Monday 25 May 2020

MOMENTS OF MAGIC AND IRRITATION

This is supposed to be a reflective time when we at last have the opportunity (“space” is the word we’d use today) to examine our values and redefine the meaning of life.

I’m finding it’s more basic than that. For me it’s been the meaning of meals,  of wine (do we have enough?) and of woodlice whose invasion of our flowerbeds have kept me sleepless at night.

There’s a certain aimlessness and self-indulgence to this ‘short’ intermission. They say most of us are gaining weight. Mine however has remained pretty static – slightly tubby – and my appetite for everything is good. Especially magic.

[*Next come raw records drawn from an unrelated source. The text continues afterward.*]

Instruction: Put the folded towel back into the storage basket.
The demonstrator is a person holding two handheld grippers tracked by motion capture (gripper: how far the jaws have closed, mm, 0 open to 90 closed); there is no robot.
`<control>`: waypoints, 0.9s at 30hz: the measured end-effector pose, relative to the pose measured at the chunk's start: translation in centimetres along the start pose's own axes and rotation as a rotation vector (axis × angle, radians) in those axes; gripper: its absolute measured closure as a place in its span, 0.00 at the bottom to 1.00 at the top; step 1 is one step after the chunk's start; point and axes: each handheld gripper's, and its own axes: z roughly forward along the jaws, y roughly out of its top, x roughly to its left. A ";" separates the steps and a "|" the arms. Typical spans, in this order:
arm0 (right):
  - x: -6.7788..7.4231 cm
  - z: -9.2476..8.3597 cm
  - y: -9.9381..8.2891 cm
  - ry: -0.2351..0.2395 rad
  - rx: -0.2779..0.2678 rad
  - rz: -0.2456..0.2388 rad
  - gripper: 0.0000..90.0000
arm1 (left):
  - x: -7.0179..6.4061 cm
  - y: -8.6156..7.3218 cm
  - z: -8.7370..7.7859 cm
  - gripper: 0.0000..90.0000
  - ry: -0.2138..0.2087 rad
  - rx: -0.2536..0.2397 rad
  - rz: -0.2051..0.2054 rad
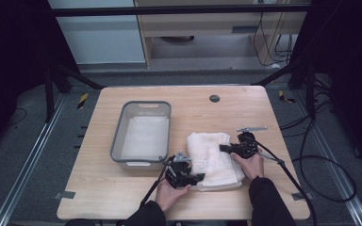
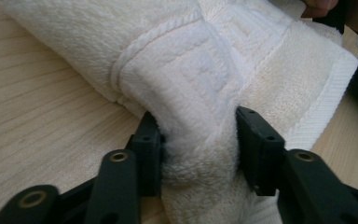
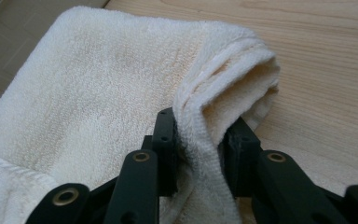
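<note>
— Towel (image 1: 214,160) lies folded on the table (image 1: 122,188), just right of the grey basin (image 1: 143,132). Which way does it run?

— Its long axis runs from the near edge toward the far edge, leaning slightly left at the far end.

— And the grippers?

— The left gripper (image 1: 195,179) bites the near left corner; in the left gripper view the jaws squeeze a thick bunch of the hemmed border. The right gripper (image 1: 222,148) clamps the right edge farther up; in the right gripper view a folded lip of terry is pinched tight.

— Anything hard to read?

— From above both sets of jaws are dark and small, and how many layers the fold has I cannot tell.
</note>
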 end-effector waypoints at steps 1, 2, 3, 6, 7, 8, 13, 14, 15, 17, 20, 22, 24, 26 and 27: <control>0.0 0.0 0.0 0.000 0.000 0.007 0.79 | 0.0 0.0 -0.1 0.64 -0.004 0.000 -0.009; 0.1 -0.1 0.0 -0.001 -0.003 0.001 0.79 | 0.0 0.1 -0.1 0.67 -0.007 0.000 -0.007; 0.2 -0.2 0.0 0.000 -0.005 0.001 0.80 | 0.0 0.0 -0.2 0.68 -0.008 -0.003 -0.010; 0.3 -0.5 0.1 0.001 -0.016 -0.005 0.80 | -0.1 0.1 -0.4 0.72 -0.011 -0.008 -0.011; 0.4 -0.6 0.1 0.005 -0.022 -0.001 0.80 | -0.1 0.1 -0.4 0.73 -0.012 -0.011 -0.004; 0.5 -0.8 0.2 0.008 -0.029 -0.002 0.80 | -0.1 0.1 -0.4 0.73 -0.012 -0.011 -0.004; 1.0 -1.9 0.5 0.010 -0.065 -0.019 0.80 | -0.6 0.4 -1.1 0.74 -0.012 -0.033 0.024; 1.1 -2.2 0.6 0.010 -0.072 -0.020 0.80 | -0.7 0.4 -1.2 0.74 -0.011 -0.036 0.028; 1.3 -2.4 0.7 0.011 -0.080 -0.020 0.80 | -0.8 0.5 -1.4 0.74 -0.013 -0.045 0.030; 1.5 -2.9 0.8 0.011 -0.099 -0.029 0.80 | -1.0 0.7 -1.7 0.74 -0.017 -0.051 0.039; 1.8 -3.7 1.0 0.016 -0.117 -0.035 0.80 | -1.3 0.9 -2.2 0.74 -0.019 -0.063 0.056; 2.0 -4.1 1.1 0.025 -0.129 -0.036 0.80 | -1.5 1.0 -2.6 0.74 -0.010 -0.069 0.076; 2.3 -4.4 1.2 0.027 -0.138 -0.047 0.80 | -1.7 1.1 -3.0 0.74 -0.007 -0.077 0.087; 2.8 -4.7 1.4 0.027 -0.146 -0.052 0.80 | -1.7 1.1 -3.4 0.74 -0.005 -0.082 0.092; 3.0 -4.8 1.4 0.026 -0.152 -0.056 0.80 | -1.7 1.2 -3.6 0.74 -0.006 -0.088 0.090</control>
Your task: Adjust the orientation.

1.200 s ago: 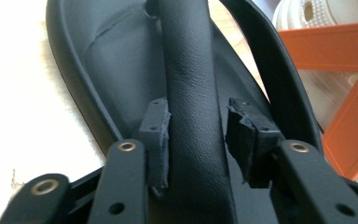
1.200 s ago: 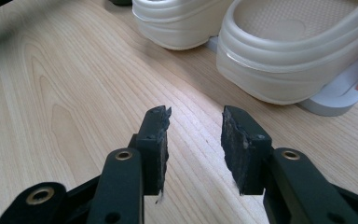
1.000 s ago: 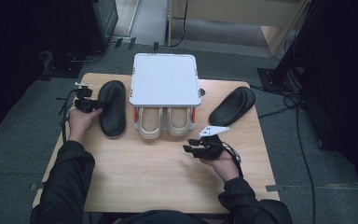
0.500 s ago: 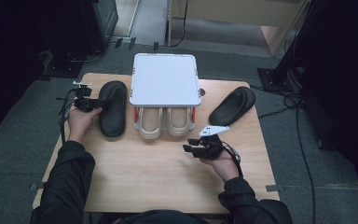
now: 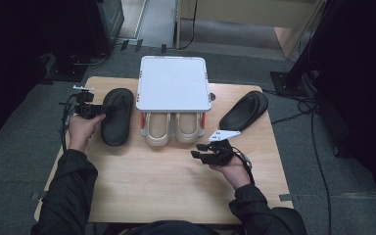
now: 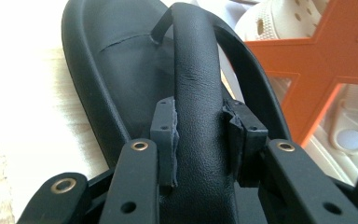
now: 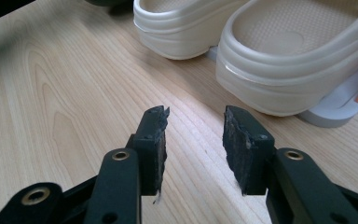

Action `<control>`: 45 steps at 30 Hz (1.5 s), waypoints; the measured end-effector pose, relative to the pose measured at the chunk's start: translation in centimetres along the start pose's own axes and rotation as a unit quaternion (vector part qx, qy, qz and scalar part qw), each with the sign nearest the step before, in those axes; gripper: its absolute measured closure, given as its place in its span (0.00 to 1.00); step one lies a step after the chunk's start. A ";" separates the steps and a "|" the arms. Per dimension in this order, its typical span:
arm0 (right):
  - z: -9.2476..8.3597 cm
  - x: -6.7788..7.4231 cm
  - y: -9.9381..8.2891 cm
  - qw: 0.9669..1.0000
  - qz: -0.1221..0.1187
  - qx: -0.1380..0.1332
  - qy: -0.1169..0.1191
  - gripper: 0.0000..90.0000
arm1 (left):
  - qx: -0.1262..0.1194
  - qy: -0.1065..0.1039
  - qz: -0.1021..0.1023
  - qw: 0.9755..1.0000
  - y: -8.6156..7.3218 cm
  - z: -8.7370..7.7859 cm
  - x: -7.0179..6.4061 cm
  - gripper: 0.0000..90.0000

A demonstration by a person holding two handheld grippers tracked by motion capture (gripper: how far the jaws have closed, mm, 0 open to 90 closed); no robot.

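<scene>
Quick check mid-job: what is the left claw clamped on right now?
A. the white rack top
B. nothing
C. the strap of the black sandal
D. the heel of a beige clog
C: in the left gripper view, the left claw has its pads pressed on either side of the wide strap of the black sandal.

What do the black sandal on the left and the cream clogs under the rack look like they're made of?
The black sandal looks like matte rubber or foam; its wide strap shows a fine leather-like grain, possibly faux leather, and the left hand-held gripper is clamped on it. The cream clogs look like moulded foam resin: smooth, thick rounded rims, a pimpled footbed and vent holes.
</scene>
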State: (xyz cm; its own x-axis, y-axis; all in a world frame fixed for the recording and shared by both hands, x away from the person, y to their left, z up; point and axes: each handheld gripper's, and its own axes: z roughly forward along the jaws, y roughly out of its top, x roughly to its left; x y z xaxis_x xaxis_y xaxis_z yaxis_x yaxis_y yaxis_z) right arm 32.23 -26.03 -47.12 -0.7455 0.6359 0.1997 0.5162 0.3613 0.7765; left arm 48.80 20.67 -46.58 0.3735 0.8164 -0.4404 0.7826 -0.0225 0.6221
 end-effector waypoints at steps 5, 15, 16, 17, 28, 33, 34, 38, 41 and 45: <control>0.2 0.0 0.3 1.000 -0.005 0.002 0.005 0.66 | -0.011 -0.004 -0.007 1.000 -0.1 -0.9 -0.2 0.75; 1.5 0.3 0.9 1.000 -0.017 0.011 0.024 0.66 | -0.014 -0.008 -0.003 1.000 -0.1 -2.7 -1.4 0.75; 1.7 0.4 1.0 0.999 -0.018 0.013 0.026 0.66 | -0.015 -0.007 -0.002 1.000 -0.1 -2.9 -1.5 0.75; 1.8 0.4 1.0 0.999 -0.019 0.015 0.027 0.66 | -0.017 -0.006 -0.001 1.000 0.0 -3.1 -1.7 0.75; 2.1 0.5 1.5 0.999 -0.031 0.018 0.028 0.66 | -0.023 0.006 0.017 1.000 1.6 -4.7 -3.4 0.75; 2.2 0.7 1.5 0.999 -0.029 0.019 0.030 0.66 | -0.035 -0.003 0.014 0.999 3.1 -5.7 -4.0 0.75; 2.3 0.7 1.5 0.999 -0.031 0.020 0.030 0.66 | -0.037 0.000 0.011 0.999 3.4 -5.8 -4.2 0.75; 2.3 0.8 1.5 0.999 -0.033 0.020 0.032 0.66 | -0.036 -0.002 0.009 0.999 4.2 -5.8 -4.8 0.75; 2.5 0.9 1.5 0.999 -0.037 0.022 0.033 0.66 | -0.032 0.001 0.011 0.999 4.9 -6.0 -5.3 0.75; 2.6 1.0 1.5 0.998 -0.038 0.023 0.036 0.66 | -0.039 0.004 0.012 0.999 5.9 -6.6 -5.9 0.75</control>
State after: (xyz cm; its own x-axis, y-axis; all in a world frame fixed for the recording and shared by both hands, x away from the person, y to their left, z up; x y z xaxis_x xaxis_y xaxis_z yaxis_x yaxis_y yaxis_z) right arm 33.30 -23.08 -47.30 -0.8110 0.5549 0.1852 0.4746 0.4390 0.7630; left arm 47.90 19.50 -36.01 0.3866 0.8214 -0.4194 0.7321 0.0033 0.6812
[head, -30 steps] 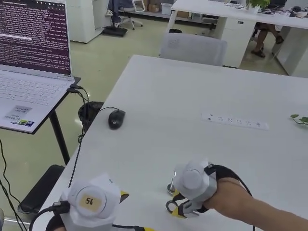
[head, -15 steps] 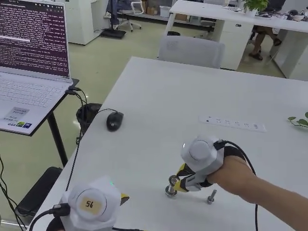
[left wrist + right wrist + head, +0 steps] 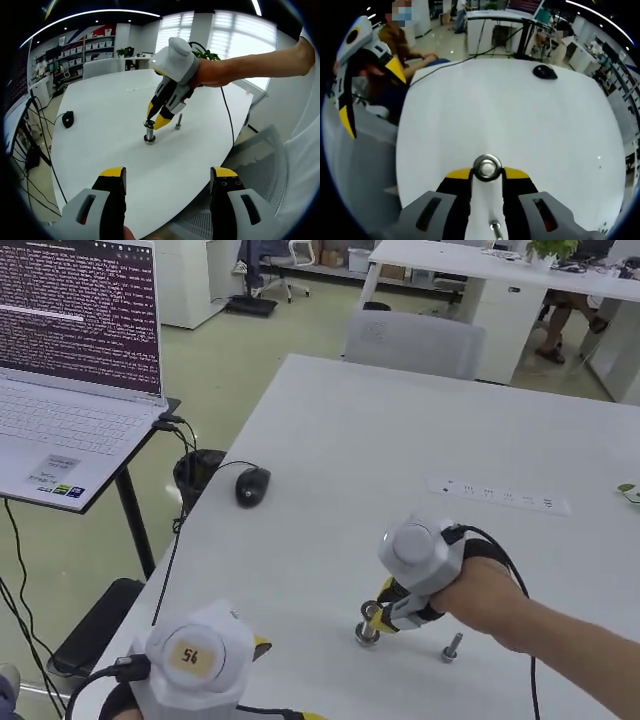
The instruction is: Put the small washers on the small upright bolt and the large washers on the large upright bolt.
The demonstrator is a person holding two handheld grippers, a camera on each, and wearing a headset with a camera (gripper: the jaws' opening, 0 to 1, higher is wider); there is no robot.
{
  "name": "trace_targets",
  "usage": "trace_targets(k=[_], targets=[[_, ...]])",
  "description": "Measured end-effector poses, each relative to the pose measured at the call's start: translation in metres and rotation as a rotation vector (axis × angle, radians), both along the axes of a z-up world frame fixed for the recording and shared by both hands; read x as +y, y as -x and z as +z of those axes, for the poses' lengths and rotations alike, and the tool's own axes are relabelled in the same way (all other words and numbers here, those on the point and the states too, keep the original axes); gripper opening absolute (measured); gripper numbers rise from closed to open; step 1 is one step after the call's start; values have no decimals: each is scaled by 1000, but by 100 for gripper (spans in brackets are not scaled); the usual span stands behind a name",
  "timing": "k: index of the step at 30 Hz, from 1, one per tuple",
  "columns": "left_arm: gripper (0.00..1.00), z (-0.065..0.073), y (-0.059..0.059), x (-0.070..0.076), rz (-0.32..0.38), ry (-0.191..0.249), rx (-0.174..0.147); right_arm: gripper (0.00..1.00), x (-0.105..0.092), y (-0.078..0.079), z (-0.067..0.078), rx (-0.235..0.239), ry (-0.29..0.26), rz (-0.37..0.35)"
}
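Note:
The large upright bolt (image 3: 367, 626) stands on the white table (image 3: 330, 440) near its front edge, and the small upright bolt (image 3: 452, 647) is just to its right. My right gripper (image 3: 378, 617) is at the top of the large bolt, shut on a large washer (image 3: 487, 167) that sits between its yellow tips. In the left gripper view the right gripper (image 3: 156, 116) holds the washer (image 3: 149, 123) right at the top of the large bolt (image 3: 149, 136), with the small bolt (image 3: 178, 121) beside it. My left gripper (image 3: 168, 174) is open and holds nothing, low at the table's near edge (image 3: 195, 660).
A black mouse (image 3: 252, 484) with its cable lies at the left of the table. A white power strip (image 3: 497, 497) lies further back on the right. An open laptop (image 3: 60, 430) sits on a stand to the left, and a grey chair (image 3: 415, 340) is at the far edge.
My right gripper has carried the washer from the near edge of the table up to the top of the large bolt. The left gripper has stayed put; the head camera shifted slightly.

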State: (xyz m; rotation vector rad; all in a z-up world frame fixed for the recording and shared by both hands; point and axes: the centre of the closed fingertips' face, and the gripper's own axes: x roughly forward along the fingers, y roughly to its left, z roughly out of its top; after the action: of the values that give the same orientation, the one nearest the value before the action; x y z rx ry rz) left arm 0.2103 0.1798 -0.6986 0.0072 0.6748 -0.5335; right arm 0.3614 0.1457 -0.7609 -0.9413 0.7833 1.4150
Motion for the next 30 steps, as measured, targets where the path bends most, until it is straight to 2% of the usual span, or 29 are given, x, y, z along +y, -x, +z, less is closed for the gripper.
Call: trace_targets(k=[14, 23, 30], targets=[[68, 0, -1, 0, -2, -4, 3, 23, -2, 1, -27, 28, 41, -17], [68, -2, 0, -1, -7, -7, 8, 23, -7, 1, -48, 54, 64, -89], [68, -3, 0, -3, -11, -4, 12, 23, -20, 11, -45, 62, 37, -143]])
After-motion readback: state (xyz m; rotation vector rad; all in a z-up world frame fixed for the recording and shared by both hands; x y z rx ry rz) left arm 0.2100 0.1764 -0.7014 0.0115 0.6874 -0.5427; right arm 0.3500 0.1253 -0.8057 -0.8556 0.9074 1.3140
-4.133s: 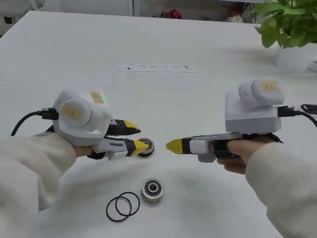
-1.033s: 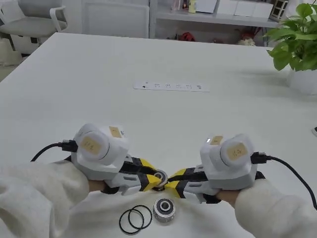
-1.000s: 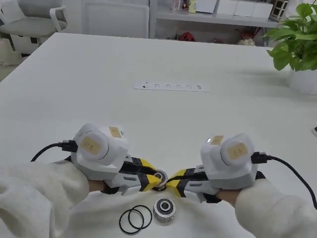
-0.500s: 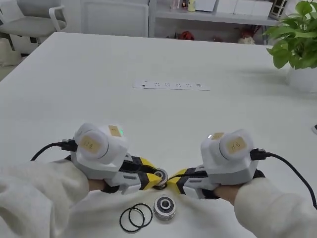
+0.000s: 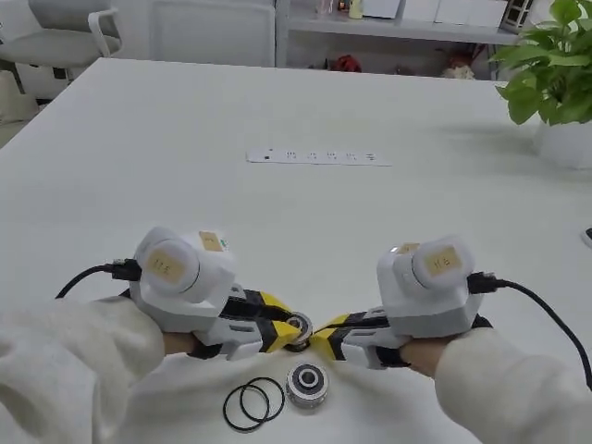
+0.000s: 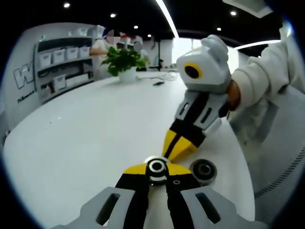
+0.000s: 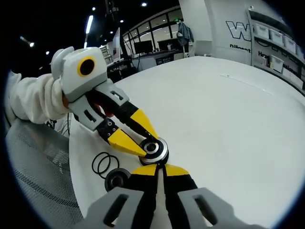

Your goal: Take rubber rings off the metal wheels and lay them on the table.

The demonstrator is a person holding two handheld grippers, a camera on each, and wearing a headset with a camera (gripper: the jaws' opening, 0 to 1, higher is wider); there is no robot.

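Observation:
My left gripper (image 5: 292, 330) is shut on a small metal wheel (image 5: 299, 325) and holds it just above the white table (image 5: 296, 222). In the left gripper view the wheel (image 6: 157, 167) sits between the yellow tips. My right gripper (image 5: 321, 340) is shut, its tips against the wheel's near rim (image 7: 155, 149); I cannot tell whether they pinch its black rubber ring. A second wheel (image 5: 306, 381) lies flat in front of both grippers, with two loose black rubber rings (image 5: 252, 403) overlapping beside it on the left.
A white power strip (image 5: 319, 157) lies further back on the table. A potted plant (image 5: 550, 65) stands at the far right corner. Black cables (image 5: 88, 276) trail from both grippers. The table's near edge is close to the rings.
Four seconds ago the grippers were apart; the right one has since moved left to the held wheel. Over the last second both have stayed almost still while the head camera shifted slightly.

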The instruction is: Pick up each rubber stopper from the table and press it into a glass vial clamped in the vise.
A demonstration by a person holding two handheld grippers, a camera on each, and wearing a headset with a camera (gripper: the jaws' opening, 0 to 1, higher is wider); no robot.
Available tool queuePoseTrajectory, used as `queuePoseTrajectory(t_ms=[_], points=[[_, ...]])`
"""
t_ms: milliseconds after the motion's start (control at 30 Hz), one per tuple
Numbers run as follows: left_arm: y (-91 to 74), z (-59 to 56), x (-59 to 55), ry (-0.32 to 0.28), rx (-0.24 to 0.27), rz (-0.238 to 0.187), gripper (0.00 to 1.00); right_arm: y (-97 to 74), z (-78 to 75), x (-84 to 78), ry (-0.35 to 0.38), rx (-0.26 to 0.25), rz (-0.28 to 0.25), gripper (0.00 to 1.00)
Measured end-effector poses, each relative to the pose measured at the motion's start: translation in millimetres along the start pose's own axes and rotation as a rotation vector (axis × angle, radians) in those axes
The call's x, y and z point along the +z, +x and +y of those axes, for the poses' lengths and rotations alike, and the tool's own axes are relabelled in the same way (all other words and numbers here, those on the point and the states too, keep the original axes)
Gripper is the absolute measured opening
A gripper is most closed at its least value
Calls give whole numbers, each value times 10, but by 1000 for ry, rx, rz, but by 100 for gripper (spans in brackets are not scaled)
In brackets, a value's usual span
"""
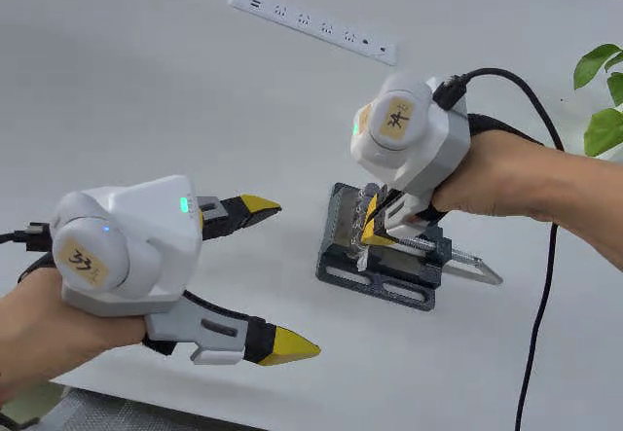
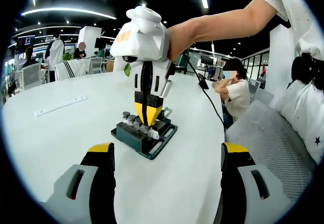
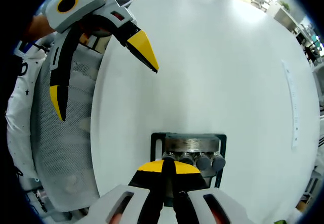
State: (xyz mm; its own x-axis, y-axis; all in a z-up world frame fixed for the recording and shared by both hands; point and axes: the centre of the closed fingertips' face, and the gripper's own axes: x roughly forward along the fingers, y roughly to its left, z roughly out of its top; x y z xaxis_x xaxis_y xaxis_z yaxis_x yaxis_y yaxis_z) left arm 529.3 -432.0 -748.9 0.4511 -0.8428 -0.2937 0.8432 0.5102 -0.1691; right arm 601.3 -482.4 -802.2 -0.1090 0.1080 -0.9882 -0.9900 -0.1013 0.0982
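A dark vise (image 1: 382,273) stands on the white table and clamps a row of glass vials (image 1: 368,207). In the right gripper view several vials carry grey stoppers (image 3: 203,161) along the vise (image 3: 187,143). My right gripper (image 1: 375,232) points down onto the vials, with its yellow tips pressed together (image 3: 168,167). What lies under them is hidden. The left gripper view shows it shut over the vise (image 2: 144,135). My left gripper (image 1: 277,275) hovers left of the vise, open and with nothing in it (image 2: 167,150).
A white power strip (image 1: 311,22) lies at the far side of the table. A green plant (image 1: 604,100) stands at the right edge. A black cable (image 1: 540,285) runs from the right gripper. The table's near edge is under my left hand. People sit in the background.
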Motion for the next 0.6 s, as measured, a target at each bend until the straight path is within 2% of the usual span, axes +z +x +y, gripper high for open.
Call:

Magic trick number one. The Mirror and the Light by Hilary Mantel, the last and most vast in her trilogy on Thomas Cromwell. I’ve just started reading it and it’s stupefying. Because she writes in the present tense it’s like being there right now next to ‘him’ when ‘he’ speaks or thinks. Thomas Wyatt the poet, courtier and rake appears in it and I recall his poem

‘I find no peace’
‘I fear and hope. I burn and freeze like ice.’ 

Thomas Cromwell is hugely rich, powerful and adept yet he’s skating on very thin ice in this mercurial Tudor world.  Mantel is magic.

Secondly my sense of time has changed since I stopped wearing a watch and keeping a diary. I remember when and where (where? Here) my online meetings are. Life is free of the tyranny of a clock. And seasons have started to mean something real. Three weeks ago they cut the first Sussex asparagus and we had our first season Sussex broad beans on Saturday. They taste of fresh …broad beans…imagine….magic.


To counterbalance the magic I have become increasingly aware of how much and why I loathe social media. It’s mostly puerile and either pity-me whining or listen-to-me ranting. Local communities exercise their petty dislikes and gripes in off-the-cuff comments. Witness the falls from grace of people like Jonathan Agnew, Gary Lineker, Piers Morgan and others like the US President managing to sound like idiots because knee jerk responses are never likely to do them credit. So that’s my first and deepening irritation.


My second is to watch government prove as inept at communication as anyone could imagine.  A recent Financial Times article – still the best most considered journalism – reflected on a government varying from complacency to panic with nothing in between.

I sympathise. This is unknown territory for global leaders. Sweden, Germany and South Korea all have different approaches and we are learning from them but this has not been anyone’s finest hour. We’d better learn because I’m afraid this won’t be the last pandemic

Final piece of magic (and irritation) Venice – devoid of tourists, residents seeing its beauty but facing a  $2billion income hole in their economy. They’ve been trying to manage tourism for decades. Now Covid19 has done it for them.

Be careful what you wish for if you want to avoid economic disaster.